New features and improvements

  • New API: Use new class SoMaJo instead of Tokenizer and SentenceSplitter. Currently, the old API is still supported but will issue deprecation warnings.
  • Speed-up: Due to a new internal representation of the input text during processing (as a doubly linked list of Token objects), tokenization is now two to three times faster.
  • Incremental and parallel processing of XML: If a sensible set of eos_tags is specified, the XML input will be processed incrementally (allowing for arbitrarily large XML input).

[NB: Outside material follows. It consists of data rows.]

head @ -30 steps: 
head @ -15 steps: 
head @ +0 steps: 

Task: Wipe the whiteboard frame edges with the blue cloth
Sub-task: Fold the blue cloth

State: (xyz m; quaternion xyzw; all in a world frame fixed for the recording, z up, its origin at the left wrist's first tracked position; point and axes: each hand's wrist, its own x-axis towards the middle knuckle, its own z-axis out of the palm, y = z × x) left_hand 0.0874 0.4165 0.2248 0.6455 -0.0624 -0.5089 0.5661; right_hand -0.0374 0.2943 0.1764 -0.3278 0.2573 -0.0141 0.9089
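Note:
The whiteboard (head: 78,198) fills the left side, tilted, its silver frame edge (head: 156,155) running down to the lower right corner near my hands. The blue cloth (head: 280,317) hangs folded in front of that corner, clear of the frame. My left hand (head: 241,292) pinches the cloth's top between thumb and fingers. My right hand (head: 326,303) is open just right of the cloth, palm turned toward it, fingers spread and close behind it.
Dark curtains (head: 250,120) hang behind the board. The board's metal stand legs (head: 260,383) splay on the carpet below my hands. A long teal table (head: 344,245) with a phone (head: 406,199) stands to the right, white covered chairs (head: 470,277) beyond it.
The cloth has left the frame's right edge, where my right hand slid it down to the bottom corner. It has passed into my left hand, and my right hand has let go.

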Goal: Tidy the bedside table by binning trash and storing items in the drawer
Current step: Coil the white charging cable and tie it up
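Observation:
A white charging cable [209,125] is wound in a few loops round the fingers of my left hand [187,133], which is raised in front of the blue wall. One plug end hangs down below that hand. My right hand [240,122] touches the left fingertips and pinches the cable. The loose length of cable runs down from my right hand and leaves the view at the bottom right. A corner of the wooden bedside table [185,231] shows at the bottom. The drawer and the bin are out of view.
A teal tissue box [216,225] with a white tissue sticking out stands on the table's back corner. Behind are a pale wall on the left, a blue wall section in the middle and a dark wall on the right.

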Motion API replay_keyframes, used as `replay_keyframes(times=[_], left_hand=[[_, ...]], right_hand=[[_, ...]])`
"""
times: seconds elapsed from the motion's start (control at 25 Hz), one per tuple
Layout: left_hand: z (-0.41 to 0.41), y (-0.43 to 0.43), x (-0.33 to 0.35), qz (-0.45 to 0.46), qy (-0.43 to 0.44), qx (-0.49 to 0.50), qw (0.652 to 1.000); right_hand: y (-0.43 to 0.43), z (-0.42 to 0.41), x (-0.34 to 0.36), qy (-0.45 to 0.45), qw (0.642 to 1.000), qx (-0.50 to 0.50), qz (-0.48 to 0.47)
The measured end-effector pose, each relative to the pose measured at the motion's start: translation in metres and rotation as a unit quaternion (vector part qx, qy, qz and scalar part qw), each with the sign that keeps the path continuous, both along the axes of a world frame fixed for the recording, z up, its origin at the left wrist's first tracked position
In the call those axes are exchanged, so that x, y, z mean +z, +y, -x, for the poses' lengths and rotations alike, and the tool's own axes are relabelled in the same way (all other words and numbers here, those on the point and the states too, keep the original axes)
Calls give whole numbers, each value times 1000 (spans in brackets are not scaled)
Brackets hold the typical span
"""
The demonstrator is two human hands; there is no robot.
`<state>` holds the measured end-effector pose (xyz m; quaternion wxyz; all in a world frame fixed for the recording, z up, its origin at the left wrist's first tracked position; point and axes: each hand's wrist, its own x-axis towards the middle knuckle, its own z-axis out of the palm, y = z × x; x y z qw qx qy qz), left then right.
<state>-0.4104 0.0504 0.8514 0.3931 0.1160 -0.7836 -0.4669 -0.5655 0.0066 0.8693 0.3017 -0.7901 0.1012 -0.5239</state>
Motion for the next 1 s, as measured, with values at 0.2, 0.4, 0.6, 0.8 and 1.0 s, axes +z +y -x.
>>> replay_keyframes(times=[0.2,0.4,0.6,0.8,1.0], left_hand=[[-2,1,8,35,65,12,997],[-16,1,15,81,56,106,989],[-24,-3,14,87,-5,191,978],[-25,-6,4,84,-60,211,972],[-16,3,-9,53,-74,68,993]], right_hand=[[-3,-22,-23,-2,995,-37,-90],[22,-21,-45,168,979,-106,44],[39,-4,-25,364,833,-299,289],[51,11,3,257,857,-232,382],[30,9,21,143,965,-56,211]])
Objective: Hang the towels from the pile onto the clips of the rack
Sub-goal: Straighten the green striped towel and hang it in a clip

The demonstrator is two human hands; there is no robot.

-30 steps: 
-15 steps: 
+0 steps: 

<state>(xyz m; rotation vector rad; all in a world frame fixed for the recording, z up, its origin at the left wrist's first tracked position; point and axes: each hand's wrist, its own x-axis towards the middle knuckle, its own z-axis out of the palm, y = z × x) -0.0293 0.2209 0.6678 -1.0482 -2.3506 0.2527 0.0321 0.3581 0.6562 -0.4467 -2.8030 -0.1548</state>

In addition, if a sensible set of eos_tags is specified, processing can also be parallelized.
  • New option --strip-tags to suppress the output of XML tags.
  • Support for textual representations of emojis (:smile:, :stuck_out_tongue_winking_eye:, etc.).
  • Support for textfaces (༼ʘ̚ل͜ʘ̚༽, ╚(ಠ_ಠ)=┐, etc.).

Breaking changes

  • Removed the tokenizer script (deprecated since version 1.5.0 released in October 2017). Use somajo-tokenizer instead.
  • Language codes contain the tokenization guideline: "de_CMC" instead of "de" and "en_PTB" instead of "en".